L.M.L. v. L.M.S.
L.M.L. v. L.M.S.
Opinion
RENDERED: JULY 19, 2024; 10:00 A.M.
NOT TO BE PUBLISHED Commonwealth of Kentucky Court of Appeals NO. 2023-CA-1292-ME L.M.L. APPELLANT
APPEAL FROM KENTON CIRCUIT COURT v. HONORABLE TERRI SCHOBORG, JUDGE ACTION NO. 22-AD-00091
L.M.S.; Z.T.S.; A.D.; CABINET FOR HEALTH AND FAMILY SERVICES, COMMONWEALTH OF KENTUCKY; AND O.Z.R.S., A MINOR CHILD APPELLEES
OPINION AFFIRMING ** ** ** ** ** BEFORE: THOMPSON, CHIEF JUDGE; COMBS AND LAMBERT, JUDGES.
THOMPSON, CHIEF JUDGE: L.M.L. (“Mother”) appeals from orders of the Kenton Circuit Court, Family Division, which terminated her parental rights to her minor child, O.Z.R.S. (“Child”), and allowed L.M.S. (“Aunt”) and Z.T.S. (“Uncle”) to adopt Child without her consent. After reviewing the briefs, the record, and the law, we conclude that the trial court did not err in allowing Aunt and Uncle to adopt Child over Mother’s objections.
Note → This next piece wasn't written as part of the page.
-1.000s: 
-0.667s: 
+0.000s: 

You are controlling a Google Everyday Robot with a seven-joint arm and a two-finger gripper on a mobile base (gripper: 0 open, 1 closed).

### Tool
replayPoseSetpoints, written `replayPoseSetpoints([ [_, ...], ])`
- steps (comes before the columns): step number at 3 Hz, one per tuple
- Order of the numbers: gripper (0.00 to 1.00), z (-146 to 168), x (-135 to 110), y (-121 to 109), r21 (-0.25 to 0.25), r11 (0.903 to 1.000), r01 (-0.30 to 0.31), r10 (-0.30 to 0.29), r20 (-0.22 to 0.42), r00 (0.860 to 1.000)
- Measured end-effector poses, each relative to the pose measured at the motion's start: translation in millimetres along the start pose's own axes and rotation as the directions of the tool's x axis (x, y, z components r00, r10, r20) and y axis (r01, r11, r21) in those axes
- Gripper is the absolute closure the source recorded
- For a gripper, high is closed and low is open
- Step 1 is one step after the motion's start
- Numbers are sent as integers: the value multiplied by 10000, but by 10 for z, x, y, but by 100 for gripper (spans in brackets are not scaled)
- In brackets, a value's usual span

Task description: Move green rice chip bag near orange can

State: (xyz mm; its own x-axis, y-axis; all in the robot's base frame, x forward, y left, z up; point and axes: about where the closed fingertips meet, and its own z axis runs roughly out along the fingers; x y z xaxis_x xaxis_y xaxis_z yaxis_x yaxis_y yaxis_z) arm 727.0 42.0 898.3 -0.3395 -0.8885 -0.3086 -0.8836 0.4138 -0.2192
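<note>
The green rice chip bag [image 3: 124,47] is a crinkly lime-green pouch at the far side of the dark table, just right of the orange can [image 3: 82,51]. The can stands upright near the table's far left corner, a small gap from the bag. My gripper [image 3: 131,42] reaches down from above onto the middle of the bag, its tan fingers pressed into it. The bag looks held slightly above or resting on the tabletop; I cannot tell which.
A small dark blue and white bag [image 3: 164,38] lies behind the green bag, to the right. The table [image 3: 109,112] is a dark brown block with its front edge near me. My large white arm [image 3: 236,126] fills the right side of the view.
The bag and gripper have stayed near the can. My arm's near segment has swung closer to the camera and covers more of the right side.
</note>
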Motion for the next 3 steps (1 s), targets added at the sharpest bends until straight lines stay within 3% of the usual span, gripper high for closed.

FACTS AND PROCEDURAL HISTORY Mother and A.D. (“Father”)1 are the biological parents of Child.
Child was born in December of 2018. Aunt is the sister of Mother. Child was removed from the care of the parents due to issues of drug abuse. On December 12, 2019, Aunt and Uncle were named Child’s kinship foster parents. On December 6, 2021, a permanent custody hearing was held. Father, Aunt, and Uncle attended the hearing, but Mother did not. Father consented to Aunt and Uncle receiving permanent custody of Child. Permanent custody was granted to Aunt and Uncle at the conclusion of the hearing. In addition to the order of permanent custody, the trial court entered no contact orders against the parents which prohibited them from contacting or seeing Child. The court entered these orders because neither parent had completed their reunification case plans from the Cabinet for Health and Family Services and neither had been keeping up with their required drug screenings. The court required both parents to make motions for visitation before the no contact orders would be lifted and indicated that negative drug screenings would be necessary.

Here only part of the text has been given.